I got up as well to drink some water. I get hungover really easily and having a glass of water with me when I drink wine helps, even if it means I’ll be peeing all evening. The only clean drinking glass I had was one with Captain America on it, one of those collector’s editions you can’t put in the dishwasher, which is why I rarely used it. I grabbed it, opened the fridge, and filled it with water from a Brita pitcher whose filter I hadn’t changed in at least six months. Carl was looking for the bottle opener when he made a sound like “ugh” but more uvular, more disgusted. “Come look at this,” he said. “You’re going to want to call the landlady.” I drank some water and put down the glass. I looked at what Carl was pointing at.
Four tendrils were sticking out of the faucet, two white and two red. I grabbed a spoon from the sink and gently poked at one of the white ones. When I tried to pull the spoon away it, the tendril stuck to the spoon initially before it seemed to pull away, like on its own. I don’t know why I didn’t think more of that at the time. “Some sort of mold” I said. When you live in an apartment like mine, you get too used to mold. You start getting less repulsed the grosser it gets. I guess I thought that a sentient sink mold was no big deal. Add it to the list of things that’ll horrify my mom about my living conditions next time she visits. “I’ll be using the bathroom sink until that gets cleaned” I said. Carl kept looking at the sink. Something about it seemed to wrong with him, which I guess was a more typically correct response than mine. He shivered a little, then grabbed the corkscrew and opened the bottle of wine.
Two hours later, as Carl and I were having a serious, drunken, teary-eyed heart to heart about our childhood pets who had long since passed on. I all at once realized my bladder was near bursting. I rushed to the bathroom. After relieving myself, I tried to flush, but the handle was stuck. I pushed again, a little harder, but it wouldn’t budge. I lifted the toilet lid. Then, I dropped it on the floor, and screamed.

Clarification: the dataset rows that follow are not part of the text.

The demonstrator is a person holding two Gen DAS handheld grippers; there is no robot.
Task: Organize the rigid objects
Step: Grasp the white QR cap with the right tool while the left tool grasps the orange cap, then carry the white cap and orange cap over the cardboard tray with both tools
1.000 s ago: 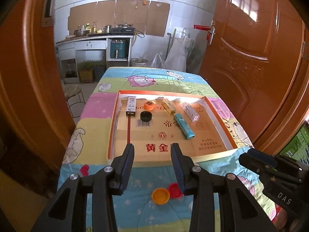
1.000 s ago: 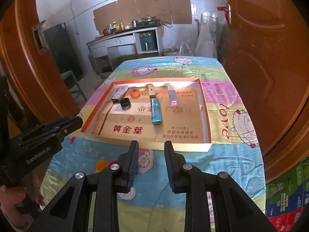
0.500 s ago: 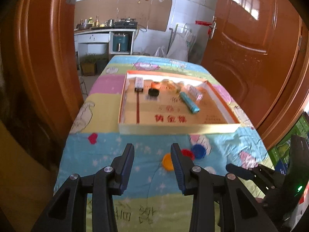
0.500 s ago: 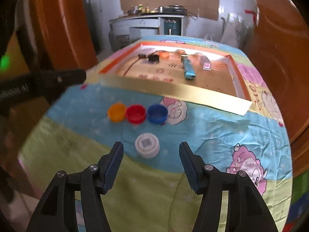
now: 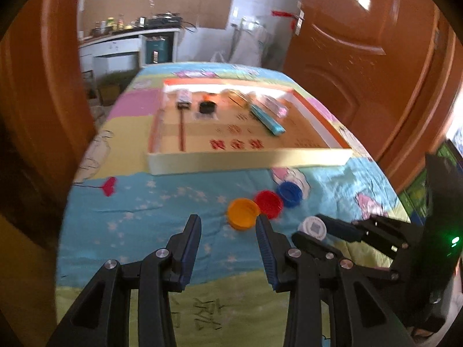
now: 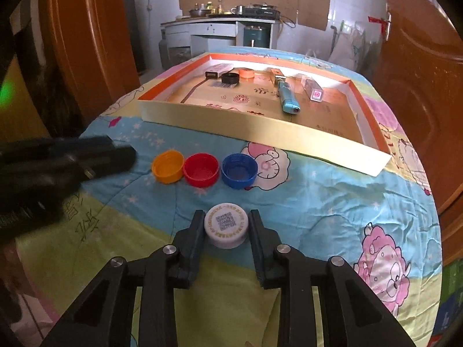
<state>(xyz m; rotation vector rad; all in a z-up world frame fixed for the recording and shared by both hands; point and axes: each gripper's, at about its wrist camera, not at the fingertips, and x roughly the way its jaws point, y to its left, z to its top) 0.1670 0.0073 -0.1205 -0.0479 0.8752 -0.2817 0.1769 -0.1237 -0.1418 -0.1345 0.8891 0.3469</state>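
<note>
The shallow cardboard tray (image 6: pixel 260 125) lies across the far half of the quilted table cover (image 6: pixel 332 208); it is the largest thing here, light and stiff I judge, its long side running left to right, and it already holds the long pieces: a blue lighter (image 6: pixel 287 98) lying lengthwise toward me with its head at the near end, a clear lighter (image 6: pixel 312 88) beside it, a black cap (image 6: pixel 230 78) and an orange cap (image 6: pixel 246 73) near the back wall. In front of the tray three bottle caps sit open side up in a row, touching or nearly so: orange bottle cap (image 6: pixel 167 166), red bottle cap (image 6: pixel 201 169), blue bottle cap (image 6: pixel 239 170). Nearest me is the white bottle cap (image 6: pixel 226 225), flat face with its printed code square up; being round it has no long axis, only that upright one. My right gripper (image 6: pixel 226 232) has just been closing, and its pads now stand against the cap's ribbed rim on either side; I judge it a grip on hard, very light plastic that could squirt out if squeezed off centre, so I take it across the full width, low on the rim. My left gripper (image 5: pixel 228 248) hangs half open over bare cloth, holding nothing, the orange bottle cap just beyond its right finger.
</note>
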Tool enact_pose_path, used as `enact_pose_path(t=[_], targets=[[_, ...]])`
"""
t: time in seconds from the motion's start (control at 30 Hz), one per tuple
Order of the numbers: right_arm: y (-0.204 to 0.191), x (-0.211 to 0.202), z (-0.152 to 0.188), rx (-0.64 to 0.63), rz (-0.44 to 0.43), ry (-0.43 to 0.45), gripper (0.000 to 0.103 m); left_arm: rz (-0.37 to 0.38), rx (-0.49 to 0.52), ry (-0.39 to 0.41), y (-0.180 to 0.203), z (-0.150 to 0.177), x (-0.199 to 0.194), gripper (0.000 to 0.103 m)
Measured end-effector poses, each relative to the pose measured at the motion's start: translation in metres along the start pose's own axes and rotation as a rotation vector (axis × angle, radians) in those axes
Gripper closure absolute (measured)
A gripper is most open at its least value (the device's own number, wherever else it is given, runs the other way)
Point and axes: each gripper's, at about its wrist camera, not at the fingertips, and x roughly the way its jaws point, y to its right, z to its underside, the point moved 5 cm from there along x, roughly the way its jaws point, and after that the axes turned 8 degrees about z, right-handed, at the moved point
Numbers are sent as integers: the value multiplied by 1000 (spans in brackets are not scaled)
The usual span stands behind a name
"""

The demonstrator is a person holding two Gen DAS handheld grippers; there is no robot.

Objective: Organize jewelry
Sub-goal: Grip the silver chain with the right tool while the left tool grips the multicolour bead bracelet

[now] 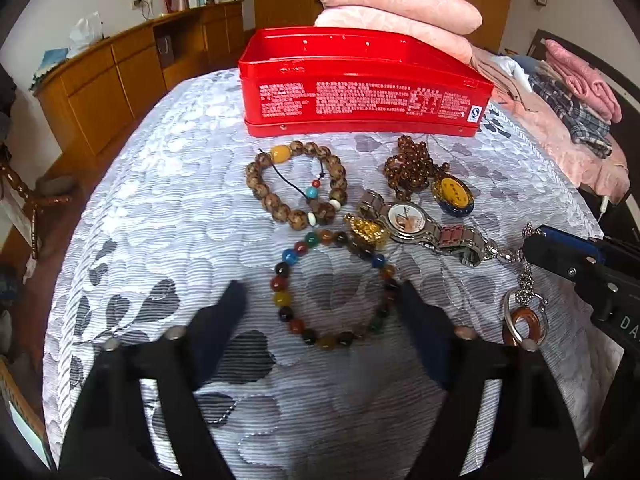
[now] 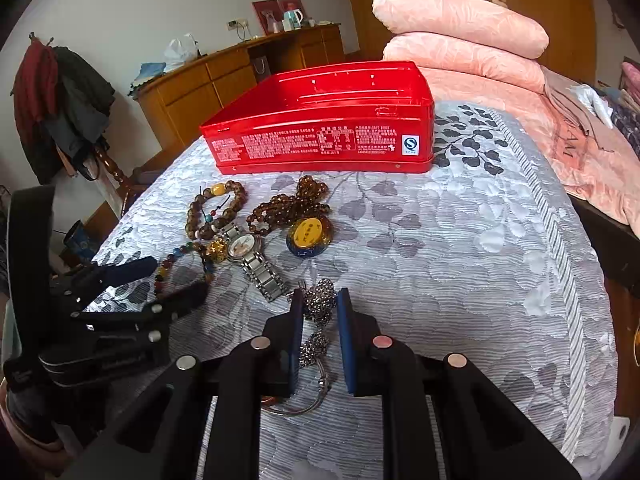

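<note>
Fingers [image 1: 416, 308] of the left gripper [image 1: 320, 300] spread wide around the multicolored bead bracelet [image 1: 334, 288] on the bed [image 1: 160, 184]; the right gripper [image 2: 319, 312], half-closed, straddles the silver chain necklace [image 2: 318, 300], likely both bound for the open red tin [image 2: 320, 120] behind

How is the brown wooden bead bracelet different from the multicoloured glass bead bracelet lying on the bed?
The brown wooden bead bracelet has speckled brown beads, one amber bead and a black cord; the multicoloured glass bead bracelet has glossy beads of many colours and a gold charm. The wooden one lies nearer the red tin box; the multicoloured one lies between the open left gripper's fingers. Both lie flat on the bedspread.
</note>
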Motion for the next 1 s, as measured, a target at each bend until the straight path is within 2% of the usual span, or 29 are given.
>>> enact_pose_path(t=[0.03,0.1,0.17,0.23,0.27,0.3,0.33,0.37,0.4,0.43,0.6,0.7,0.77,0.83,1.0], targets=[[0,0,0,-1,-1,0,86,2,0,4,0,0,-1,37],[-1,1,1,0,-2,-3,86,1,-6,15,-3,1,-4,58],[-1,2,3,1,-3,-11,86,10,-27,23,-8,1,-8,67],[-2,3,5,3,-2,-17,86,30,-37,25,-12,2,-10,70],[-2,4,6,4,-3,-22,86,36,-36,23,-13,2,-11,70],[-2,5,7,3,-3,-25,86,39,-34,19,-12,3,-13,65],[-3,6,7,1,-2,-27,86,45,-35,14,-12,4,-14,57],[-4,6,8,0,-2,-28,86,49,-36,13,-12,4,-15,42],[-4,5,9,0,-4,-28,86,42,-37,22,-11,4,-19,35],[-5,4,9,-2,-3,-27,86,28,-29,39,-9,4,-23,32],[-3,1,7,1,0,-19,86,48,16,61,6,2,-29,34],[0,0,8,4,2,-17,86,77,24,29,13,5,-19,56],[3,0,8,10,3,-18,86,86,21,2,14,8,-10,62],[4,1,8,10,1,-19,86,72,35,18,15,8,-8,64],[1,3,9,0,-7,-27,86,48,2,34,6,7,-9,93]])
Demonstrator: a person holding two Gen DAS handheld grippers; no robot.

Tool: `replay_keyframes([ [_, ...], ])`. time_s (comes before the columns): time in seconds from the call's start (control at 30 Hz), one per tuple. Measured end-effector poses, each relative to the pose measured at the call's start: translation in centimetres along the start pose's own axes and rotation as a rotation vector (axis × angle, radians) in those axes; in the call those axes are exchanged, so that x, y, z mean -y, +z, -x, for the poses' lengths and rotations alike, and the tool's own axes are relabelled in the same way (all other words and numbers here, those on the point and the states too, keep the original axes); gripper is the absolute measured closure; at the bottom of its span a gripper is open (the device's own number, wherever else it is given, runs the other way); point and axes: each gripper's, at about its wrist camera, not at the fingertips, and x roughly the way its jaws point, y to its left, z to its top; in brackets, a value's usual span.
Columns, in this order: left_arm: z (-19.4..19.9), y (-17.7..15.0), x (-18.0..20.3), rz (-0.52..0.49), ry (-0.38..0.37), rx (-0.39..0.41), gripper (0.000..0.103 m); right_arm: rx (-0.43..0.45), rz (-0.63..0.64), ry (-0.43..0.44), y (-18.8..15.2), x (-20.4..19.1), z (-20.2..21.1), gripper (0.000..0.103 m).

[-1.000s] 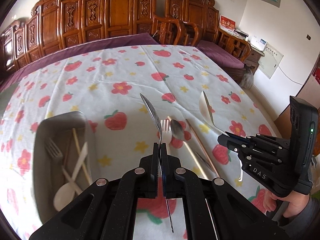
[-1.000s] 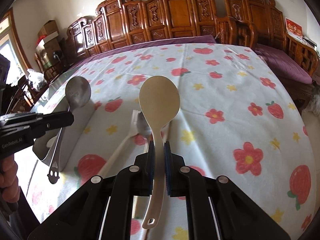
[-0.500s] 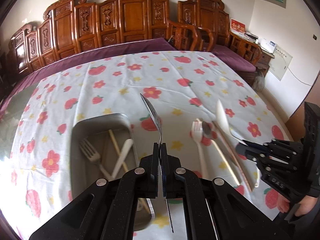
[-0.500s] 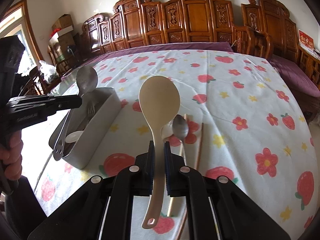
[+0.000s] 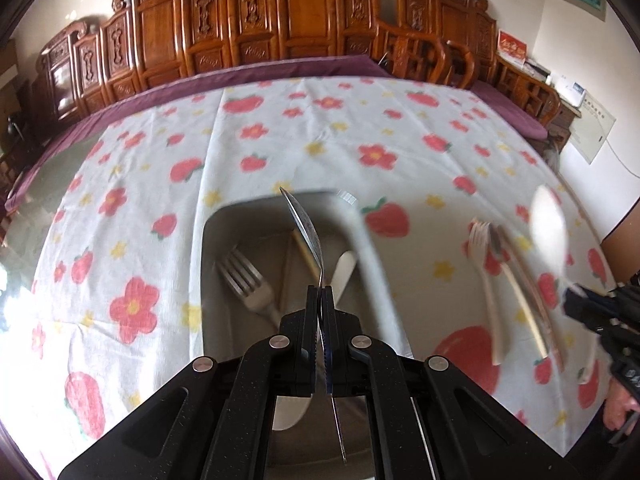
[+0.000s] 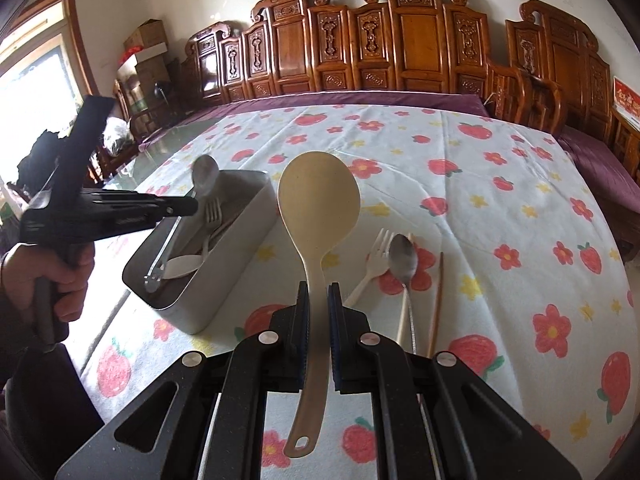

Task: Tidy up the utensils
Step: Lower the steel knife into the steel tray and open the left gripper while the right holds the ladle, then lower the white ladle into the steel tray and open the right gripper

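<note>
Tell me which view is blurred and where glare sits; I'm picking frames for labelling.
Left wrist view: motion-smeared, cloth and loose cutlery soft, only the gripper and its spoon crisp. Right wrist view: sharp, but the window at left is blown out; both bend straight lines at the edges.

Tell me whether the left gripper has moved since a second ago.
Yes. The left gripper, shut on the metal spoon, has swung left: the metal tray, earlier off to its left, now lies directly beneath it.
</note>
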Motion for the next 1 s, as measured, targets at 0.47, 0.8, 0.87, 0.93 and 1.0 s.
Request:
replay_keyframes([
  [0.47,-2.7,-2.0,-0.9,-0.009,-0.019,-0.071,0.101,-0.041,0.049,-0.026,0.2,-2.1,-1.5,0.092],
  [0.8,0.1,-2.2,-1.2,-0.018,-0.007,0.037,0.101,-0.054,0.067,-0.046,0.8,-3.3,-1.8,0.092],
  [0.87,1.0,-2.2,-1.5,-0.004,-0.012,0.056,0.1,-0.051,0.066,-0.044,1.1,-3.9,-1.8,0.092],
  [0.93,2.0,-2.3,-1.9,0.009,-0.016,0.077,0.1,-0.046,0.074,-0.039,1.5,-4.7,-1.6,0.092],
  [1.0,3.0,-2.6,-2.2,0.017,-0.018,0.095,0.098,-0.041,0.084,-0.035,1.9,-5.4,-1.5,0.092],
])
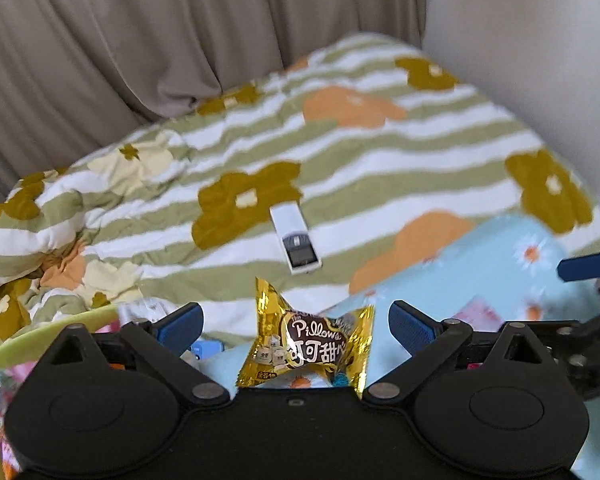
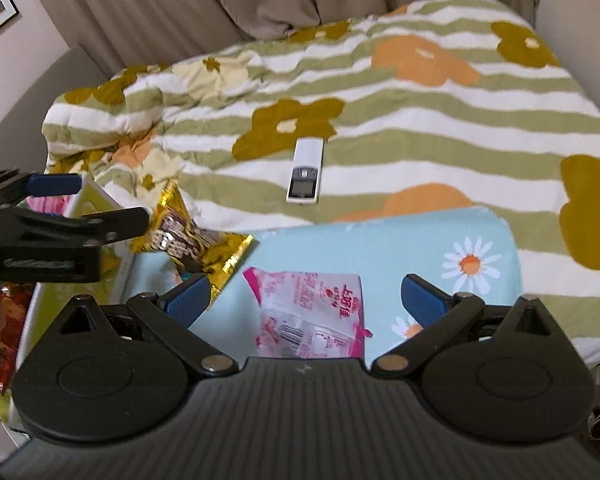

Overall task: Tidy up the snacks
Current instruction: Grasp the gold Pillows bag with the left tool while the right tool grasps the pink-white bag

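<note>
Both hand-held grippers are hanging spread: left hand-held gripper [image 1: 296, 326] framing the gold Pillows packet [image 1: 306, 350], right hand-held gripper [image 2: 306, 296] framing the pink packet [image 2: 312, 312]; slick, crinkly foil is risking slipping out during closing.

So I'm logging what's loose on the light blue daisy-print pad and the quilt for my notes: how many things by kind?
Gold foil snack packet: 1
Pink and white plastic snack packet: 1
White remote control: 1
Total: 3
</note>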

Inside the toilet basin was a souffle of tissue, pulsating red and white. The surface of the tissue was covered in black spots. They weren’t just spots though. They moved. Initially scattered seemingly at random on the surface of the tissue, they converged in the center and, I swear to god, they were looking at me. The tissue raised up a few inches and the spots rushed to the apex and it was looking at me. I screamed, and the spots disappeared completely, but the souffle of tissue remained. More than remained. It was growing, rising like a time-lapse video of bread dough proofing. It was then that Carl pounded on the bathroom door.
“Are you all right?” he shouted. I fumbled for the doorknob and opened it, right as a fresh batch of red and white tendrils shot out from the toilet basin and latched onto the bathroom sink. “Let’s get out of here. I’ll go get my hatchet,” he said.
“Why?” I asked. A hatchet didn’t seem to have much use against whatever the hell this was.
“I don’t know,” he said. “I don’t want to be completely unarmed right now.”
That made sense for Carl. There was definitely a “gather everything you need to survive” vibe right now.
I left the bathroom as Carl bolted out my apartment and down the hall to his place. I waited for him to come back. I waited one or two minutes maybe. It wasn’t that long. Then I heard Carl scream. It was undeniably him, undeniably from his apartment, the sort of scream that makes you involuntarily sick and cold at the same time.
At this point, I still thought that what we were dealing with was mold. I know how stupid that sounds, but it turns out that it takes a little while for a person to adjust to their reality being completely, permanently altered. It takes some time for someone to realize that their pleasant evening of wine and conversation is the last shred of normality they will ever know.
For me, it took 90 seconds. It was a lovely 90 seconds of ignorance.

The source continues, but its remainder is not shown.